Chapter Two: 32%

5 0 0
                                    

Two, 32%

A notification popped up in the top left of my interface, telling me that all of my scheduled meetings for the day had been cancelled, and that all participants had been auto-notified. I swore very loudly in my head, because I knew that meant I was going to get a call from Cynthia Studer in 3, 2...

The call rang through. “What in the retard-humping fuck do you think you're doing to my daughter?” she screamed. I winced, as my rating dropped four more points.

Cynthia was a helicopter parent, but not just the kind that hovered, the kind that was built for assault. Some tutors called them 'Apaches' or 'Comanches,' after military attack helicopters, but that always felt a little... problematic to me, not to mention seriously unfair to the Native people being associated with these parents.

I mean, I understood her concern. If your kid didn't get good test scores, they couldn't get into good programs, without being in good programs, they weren't eligible for the good internships, and without those they'd never have access to good jobs. Scrimping on a good tutor meant your kid's future could be over before they could count to their own age.

But putting that kind of pressure on kids only made more of them fail. And having that pressure come both from society at large and the parents, tended to crush more kids than it turned into diamonds.
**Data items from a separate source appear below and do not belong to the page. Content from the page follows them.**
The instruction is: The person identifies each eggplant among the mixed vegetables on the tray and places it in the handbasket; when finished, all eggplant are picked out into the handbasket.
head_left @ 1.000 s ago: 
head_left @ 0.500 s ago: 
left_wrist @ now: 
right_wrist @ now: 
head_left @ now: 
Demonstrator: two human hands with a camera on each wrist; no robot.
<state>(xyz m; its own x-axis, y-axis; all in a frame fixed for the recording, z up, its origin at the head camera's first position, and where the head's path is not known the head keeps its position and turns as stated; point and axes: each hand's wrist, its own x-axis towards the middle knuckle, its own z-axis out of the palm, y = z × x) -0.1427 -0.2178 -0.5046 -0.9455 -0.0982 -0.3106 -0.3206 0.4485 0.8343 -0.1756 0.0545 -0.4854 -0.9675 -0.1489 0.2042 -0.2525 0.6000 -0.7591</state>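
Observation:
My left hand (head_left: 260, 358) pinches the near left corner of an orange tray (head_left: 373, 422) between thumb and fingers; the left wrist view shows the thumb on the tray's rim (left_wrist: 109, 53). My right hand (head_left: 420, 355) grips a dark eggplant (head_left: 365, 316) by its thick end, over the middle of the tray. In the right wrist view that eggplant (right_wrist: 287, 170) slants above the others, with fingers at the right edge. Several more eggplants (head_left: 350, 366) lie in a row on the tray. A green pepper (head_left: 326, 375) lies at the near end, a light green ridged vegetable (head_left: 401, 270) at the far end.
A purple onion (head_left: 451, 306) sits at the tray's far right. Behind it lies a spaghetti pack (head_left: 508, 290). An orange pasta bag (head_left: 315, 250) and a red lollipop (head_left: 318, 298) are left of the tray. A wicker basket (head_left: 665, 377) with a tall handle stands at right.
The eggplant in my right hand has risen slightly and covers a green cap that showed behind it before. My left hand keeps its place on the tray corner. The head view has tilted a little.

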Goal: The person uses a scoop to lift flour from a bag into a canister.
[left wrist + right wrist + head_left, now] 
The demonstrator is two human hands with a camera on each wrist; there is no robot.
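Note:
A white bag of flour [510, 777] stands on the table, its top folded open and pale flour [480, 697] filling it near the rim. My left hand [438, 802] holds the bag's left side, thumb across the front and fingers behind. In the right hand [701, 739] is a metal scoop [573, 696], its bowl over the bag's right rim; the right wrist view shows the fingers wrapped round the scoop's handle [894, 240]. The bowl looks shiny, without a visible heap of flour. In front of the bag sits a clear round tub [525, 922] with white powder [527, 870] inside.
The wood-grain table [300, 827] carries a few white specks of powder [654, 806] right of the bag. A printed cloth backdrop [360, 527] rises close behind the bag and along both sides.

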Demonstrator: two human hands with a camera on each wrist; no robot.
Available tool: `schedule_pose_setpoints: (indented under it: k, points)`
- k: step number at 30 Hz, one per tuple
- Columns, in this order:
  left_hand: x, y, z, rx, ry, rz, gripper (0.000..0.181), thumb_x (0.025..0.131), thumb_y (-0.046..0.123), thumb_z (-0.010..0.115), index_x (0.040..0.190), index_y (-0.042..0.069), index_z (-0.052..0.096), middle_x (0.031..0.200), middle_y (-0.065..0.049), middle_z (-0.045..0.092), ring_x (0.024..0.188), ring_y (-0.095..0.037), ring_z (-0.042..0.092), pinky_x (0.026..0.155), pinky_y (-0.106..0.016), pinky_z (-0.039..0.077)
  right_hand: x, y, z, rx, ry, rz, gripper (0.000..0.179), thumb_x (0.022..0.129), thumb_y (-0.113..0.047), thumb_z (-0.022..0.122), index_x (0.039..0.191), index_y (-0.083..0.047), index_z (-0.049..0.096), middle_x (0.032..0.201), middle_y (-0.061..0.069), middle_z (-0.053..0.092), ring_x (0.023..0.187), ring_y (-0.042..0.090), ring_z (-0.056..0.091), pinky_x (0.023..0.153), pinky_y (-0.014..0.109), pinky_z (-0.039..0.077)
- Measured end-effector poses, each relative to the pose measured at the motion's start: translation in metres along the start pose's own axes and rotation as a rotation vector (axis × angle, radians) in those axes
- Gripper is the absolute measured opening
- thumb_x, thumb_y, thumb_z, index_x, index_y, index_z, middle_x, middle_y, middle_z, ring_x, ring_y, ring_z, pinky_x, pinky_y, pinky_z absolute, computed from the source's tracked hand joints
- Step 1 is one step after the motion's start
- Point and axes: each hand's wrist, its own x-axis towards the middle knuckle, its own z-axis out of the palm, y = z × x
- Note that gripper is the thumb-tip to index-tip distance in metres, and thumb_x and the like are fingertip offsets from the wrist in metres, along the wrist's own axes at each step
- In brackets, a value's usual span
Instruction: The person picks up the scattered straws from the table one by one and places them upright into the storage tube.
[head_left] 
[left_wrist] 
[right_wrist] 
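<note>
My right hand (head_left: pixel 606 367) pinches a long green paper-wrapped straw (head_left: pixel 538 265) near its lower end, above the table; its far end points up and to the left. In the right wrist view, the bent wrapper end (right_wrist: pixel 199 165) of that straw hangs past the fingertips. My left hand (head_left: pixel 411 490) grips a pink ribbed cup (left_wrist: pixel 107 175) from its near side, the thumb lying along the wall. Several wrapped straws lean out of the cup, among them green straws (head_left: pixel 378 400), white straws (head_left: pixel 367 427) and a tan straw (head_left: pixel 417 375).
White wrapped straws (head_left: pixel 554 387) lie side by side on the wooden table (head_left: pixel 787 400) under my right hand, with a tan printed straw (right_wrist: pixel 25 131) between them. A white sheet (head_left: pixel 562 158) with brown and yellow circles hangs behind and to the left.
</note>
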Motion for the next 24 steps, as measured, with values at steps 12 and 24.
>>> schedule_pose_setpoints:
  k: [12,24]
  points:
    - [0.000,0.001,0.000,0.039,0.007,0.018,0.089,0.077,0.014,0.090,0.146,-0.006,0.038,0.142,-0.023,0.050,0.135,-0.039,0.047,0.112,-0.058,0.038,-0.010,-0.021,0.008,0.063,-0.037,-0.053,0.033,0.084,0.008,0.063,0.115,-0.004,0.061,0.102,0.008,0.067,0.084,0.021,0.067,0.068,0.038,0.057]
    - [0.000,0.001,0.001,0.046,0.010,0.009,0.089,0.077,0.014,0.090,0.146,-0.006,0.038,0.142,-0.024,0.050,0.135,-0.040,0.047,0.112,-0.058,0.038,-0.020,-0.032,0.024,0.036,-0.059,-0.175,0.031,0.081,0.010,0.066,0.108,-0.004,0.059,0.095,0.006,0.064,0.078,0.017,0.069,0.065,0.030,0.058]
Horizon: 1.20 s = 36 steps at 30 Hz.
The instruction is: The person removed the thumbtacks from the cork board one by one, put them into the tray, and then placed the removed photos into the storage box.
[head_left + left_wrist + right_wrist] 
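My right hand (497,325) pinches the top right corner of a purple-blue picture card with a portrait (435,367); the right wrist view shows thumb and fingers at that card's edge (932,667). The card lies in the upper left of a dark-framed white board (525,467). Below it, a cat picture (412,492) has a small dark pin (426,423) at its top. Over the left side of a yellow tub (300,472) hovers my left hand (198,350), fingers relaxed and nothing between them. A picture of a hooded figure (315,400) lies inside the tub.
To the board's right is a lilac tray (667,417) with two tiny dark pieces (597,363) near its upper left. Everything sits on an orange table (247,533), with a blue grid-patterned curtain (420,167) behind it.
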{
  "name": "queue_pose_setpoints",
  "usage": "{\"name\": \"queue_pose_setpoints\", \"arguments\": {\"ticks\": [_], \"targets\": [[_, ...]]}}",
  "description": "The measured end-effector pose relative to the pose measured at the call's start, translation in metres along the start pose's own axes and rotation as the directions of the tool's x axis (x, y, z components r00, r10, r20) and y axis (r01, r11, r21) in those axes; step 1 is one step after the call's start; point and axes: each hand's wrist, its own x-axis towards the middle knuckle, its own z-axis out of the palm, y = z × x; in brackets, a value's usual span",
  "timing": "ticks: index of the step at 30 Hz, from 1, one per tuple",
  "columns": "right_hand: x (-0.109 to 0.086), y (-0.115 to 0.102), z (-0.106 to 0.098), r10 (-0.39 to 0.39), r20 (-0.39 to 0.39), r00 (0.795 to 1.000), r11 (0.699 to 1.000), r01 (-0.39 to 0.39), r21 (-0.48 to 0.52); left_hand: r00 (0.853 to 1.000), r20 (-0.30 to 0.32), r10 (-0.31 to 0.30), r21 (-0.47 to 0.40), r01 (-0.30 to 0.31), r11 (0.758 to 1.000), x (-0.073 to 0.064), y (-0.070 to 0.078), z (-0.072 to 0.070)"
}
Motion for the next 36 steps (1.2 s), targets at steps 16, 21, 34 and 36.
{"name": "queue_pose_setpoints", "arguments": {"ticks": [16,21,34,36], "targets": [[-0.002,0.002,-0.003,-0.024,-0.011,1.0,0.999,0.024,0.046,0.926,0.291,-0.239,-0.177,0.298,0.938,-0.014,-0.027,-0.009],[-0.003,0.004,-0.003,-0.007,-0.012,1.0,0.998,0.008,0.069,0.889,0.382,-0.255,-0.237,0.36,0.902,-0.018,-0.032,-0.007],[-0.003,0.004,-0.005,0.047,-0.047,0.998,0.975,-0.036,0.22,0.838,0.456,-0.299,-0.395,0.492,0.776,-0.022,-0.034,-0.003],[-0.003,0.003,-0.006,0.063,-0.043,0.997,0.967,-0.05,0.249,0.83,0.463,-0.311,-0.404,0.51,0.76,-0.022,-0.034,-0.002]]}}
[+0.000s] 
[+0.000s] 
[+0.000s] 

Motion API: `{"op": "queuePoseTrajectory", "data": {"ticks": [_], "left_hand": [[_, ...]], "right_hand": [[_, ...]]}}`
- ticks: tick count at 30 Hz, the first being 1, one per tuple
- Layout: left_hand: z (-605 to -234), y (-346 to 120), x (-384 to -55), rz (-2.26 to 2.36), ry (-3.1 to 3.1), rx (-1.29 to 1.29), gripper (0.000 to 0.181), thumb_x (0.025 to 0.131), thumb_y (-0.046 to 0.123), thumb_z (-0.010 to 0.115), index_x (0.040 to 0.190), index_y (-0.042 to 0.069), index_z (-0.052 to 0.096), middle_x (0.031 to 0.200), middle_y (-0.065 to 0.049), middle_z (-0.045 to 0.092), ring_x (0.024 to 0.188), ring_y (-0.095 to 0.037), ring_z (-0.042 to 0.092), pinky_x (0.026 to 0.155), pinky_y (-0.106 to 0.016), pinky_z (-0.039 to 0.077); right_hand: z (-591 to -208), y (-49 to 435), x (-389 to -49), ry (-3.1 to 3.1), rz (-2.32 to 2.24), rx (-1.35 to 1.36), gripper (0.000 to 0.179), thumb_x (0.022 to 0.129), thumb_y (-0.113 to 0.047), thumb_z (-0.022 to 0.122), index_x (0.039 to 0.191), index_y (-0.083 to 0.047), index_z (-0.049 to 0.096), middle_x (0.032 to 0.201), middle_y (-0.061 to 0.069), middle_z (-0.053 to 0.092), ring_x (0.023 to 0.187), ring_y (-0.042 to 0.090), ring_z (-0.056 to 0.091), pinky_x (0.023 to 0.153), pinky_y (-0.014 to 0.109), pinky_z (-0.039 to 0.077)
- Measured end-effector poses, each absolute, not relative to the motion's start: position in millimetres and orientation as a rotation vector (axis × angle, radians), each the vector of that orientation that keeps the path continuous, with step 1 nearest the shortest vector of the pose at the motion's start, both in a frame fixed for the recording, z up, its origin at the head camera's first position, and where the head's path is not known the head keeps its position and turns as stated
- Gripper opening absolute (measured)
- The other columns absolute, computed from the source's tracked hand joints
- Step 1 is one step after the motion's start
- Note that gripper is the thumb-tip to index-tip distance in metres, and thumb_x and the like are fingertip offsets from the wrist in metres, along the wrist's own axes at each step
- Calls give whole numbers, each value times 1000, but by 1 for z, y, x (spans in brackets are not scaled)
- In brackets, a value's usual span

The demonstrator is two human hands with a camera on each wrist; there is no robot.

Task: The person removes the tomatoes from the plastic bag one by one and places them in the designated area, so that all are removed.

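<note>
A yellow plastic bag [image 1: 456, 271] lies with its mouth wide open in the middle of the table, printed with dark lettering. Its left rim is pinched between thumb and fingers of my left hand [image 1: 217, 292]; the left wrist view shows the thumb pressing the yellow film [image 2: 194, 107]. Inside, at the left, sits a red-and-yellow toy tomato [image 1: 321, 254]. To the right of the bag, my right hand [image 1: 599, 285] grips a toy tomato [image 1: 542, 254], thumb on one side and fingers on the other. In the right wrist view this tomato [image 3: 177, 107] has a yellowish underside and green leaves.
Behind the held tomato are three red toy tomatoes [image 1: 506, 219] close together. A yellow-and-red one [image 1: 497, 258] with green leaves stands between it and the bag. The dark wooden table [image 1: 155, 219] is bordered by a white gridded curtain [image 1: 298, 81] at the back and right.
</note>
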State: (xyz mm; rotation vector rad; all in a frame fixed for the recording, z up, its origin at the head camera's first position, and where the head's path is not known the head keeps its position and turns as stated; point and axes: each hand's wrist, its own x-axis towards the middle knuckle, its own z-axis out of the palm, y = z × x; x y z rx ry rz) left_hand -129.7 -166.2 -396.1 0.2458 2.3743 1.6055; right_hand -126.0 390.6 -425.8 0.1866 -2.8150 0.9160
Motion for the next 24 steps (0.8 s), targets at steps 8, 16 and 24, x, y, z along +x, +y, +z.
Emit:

“I'm sorry, Ms. Studer,” I said. “But my brother's been killed, and I've been deputized to deal with the crime.”

“Oh,” she said. It was the fastest I'd ever seen her shut down, but I could also see her wheels turning. I needed to defuse the situation, before she figured out a way to turn all of this to her advantage.

“But if you'd like, I can make up the time.” She glared at me through my lenses. “Maybe even give you time and a half, for the usual fee, for the inconvenience.” A thin smile curled over her lips.

At that moment, the chat window expanded in the bottom right of my interface, with a single message from “FartGobbler: Pussy.

“That would be fine,” she said. “And Conrad, you kill the bastards that did this.”

I nodded. “Thanks for your understanding. I'll contact you to reschedule once I'm done with the investigation. Goodbye.” I disconnected. I hated that I was going to be doing work for that woman for free, but all told I'd probably gotten off light.

Or maybe I couldn't be as upset about it as I wanted because I was staring at the word 'Pussy' on the right side of my vision. I pulled up an input, and placed my fingers in the home position over virtual keys overlaid in front of me on my lenses. Another message popped up. “Investigator Tip: While it can be tempting to directly address your critics, research confirms that audience participants do not appreciate confrontation, and even those sympathetic to an advocate may turn on them when lashing out at even the most abusive of audience members.”

I was still weighing the stupidity of defending myself when another thought occurred to me. I opened up the DCA menu again, and brought up the questions prompt, and used my input to type in the question, “How much of my interface can the audience see?”

Investigator Tip: Only DCA-specific programs on utilities are visible to the audience by default. This protects advocates' privacy and personal information, and protects audience members from accidental exposure to lens-based erotica.”

I got a notification there was a package at my door. Out of habit, I pulled up the camera outside the door. Delivery person must have just left it outside, which I'd gotten used to. On the off-chance somebody had left me a bomb, the police could always pull footage from a few seconds before to get an ID.

I slid my fingers over the door as I crossed the room, and it slid open. It was a standard reusable shipping crate, which meant there was a deposit on it. Sure enough, when I got close, a label popped up on my interface that told me they would debit the amount from my account, a half a day's wages, should I accept delivery, and return the funds upon receipt of the container.

I queried the sender of the package. It was from the police department, care of the DCA's Office. Which meant it was official, and probably something I was going to need. I picked up the package, and a green checkmark appeared beside the note. In red, I got a notification from my bank that the money had been debited.

The door closed automatically behind me. As soon as it was sealed, the crate lit up on one side. I realized it was scanning my fingerprints. “Recipient confirmed,” flashed on the front panel of the crate, and the top folded outward, like a plastic, cubic flower blooming. Out of the crate shot a cloud of nanites that swarmed over me. It got in my eyes, into my nose, mouth, ears, and into my throat. I knew enough to guess they were tiny cameras.

Investigator Tip: Most advocates find it best to close their eyes and mouth, and to exhale through their nose, to prevent cameras lodging inside these important facial orifices.”

I coughed, and a piece of phlegm covered in little metal specks hit the side of the crate. Then my eyes started burn, and it was all I could do not to rub them. “I think I've got cameras in my eyes.”

I couldn't see, other than what displayed on my lenses, which included a message. “Randals10InPen15: We all do, shartbrain. They're called lenses.

I'd read enough stories about the dangerous potential of nanotechnology, how they could deconstruct people on the molecular level. It had never happened, of course, but it was possible. More troublesome, was that even incidental exposure to nanotech increased your likelihood of cancers by 17%. Most cancers could be cured, ironically enough through surgery using thousands of nanites, but it also usually meant cutting off large amounts of flesh. And I liked my flesh where it was.